Haydn, un créateur

Si le public retient les pionniers et les inventeurs de la musique, il célèbre aussi, quelquefois sans le savoir, les artistes qui produisent les plus excellentes synthèses. Avant Haydn, Zach et Wodiczka avaient déjà informé leur musique symphonique avec la musique de danse traditionnelle : la bonhomie terrienne du matériau de Haydn ne lui est pas venue ex nihilo. Il a été en revanche un des premiers à s’inspirer de mélodies croates et (comme Beethoven, Schubert et Brahms après lui) hongroises. Ainsi, la musique dite « de la première École viennoise » ne s’envisage pas sans ce principe heureux d’essence traditionnelle insufflée dans les formes italiennes du concerto, de l’opéra et de la sonate. « Avec Haydn, c’est la musique italienne qui prédomine ; avec Mozart, c’est l’influence italienne ; avec Beethoven, c’est la tendance humaniste et philosophique », résumaient en 1940 Max Graf et Arthur Mendel dans The Musical Quarterly.
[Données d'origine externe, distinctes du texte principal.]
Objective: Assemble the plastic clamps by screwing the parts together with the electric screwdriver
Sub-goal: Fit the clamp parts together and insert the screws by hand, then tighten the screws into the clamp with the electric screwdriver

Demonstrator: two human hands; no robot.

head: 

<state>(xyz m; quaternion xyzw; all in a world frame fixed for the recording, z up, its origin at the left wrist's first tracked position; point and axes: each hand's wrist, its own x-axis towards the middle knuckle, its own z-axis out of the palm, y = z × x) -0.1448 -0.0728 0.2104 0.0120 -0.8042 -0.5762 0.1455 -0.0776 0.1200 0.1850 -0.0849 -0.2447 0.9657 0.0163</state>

L’analyse montre que les rôles sont mieux distribués, évidemment, mais l’oreille peut quand même parcourir l’œuvre de Haydn, de sa Première Symphonie à La Création (deux œuvres jouées cette saison par l’Orchestre National), avec l’idée de la tradition folklorique enchâssée dans des formes italiennes qu’il eut le génie de modifier selon ses besoins musicaux.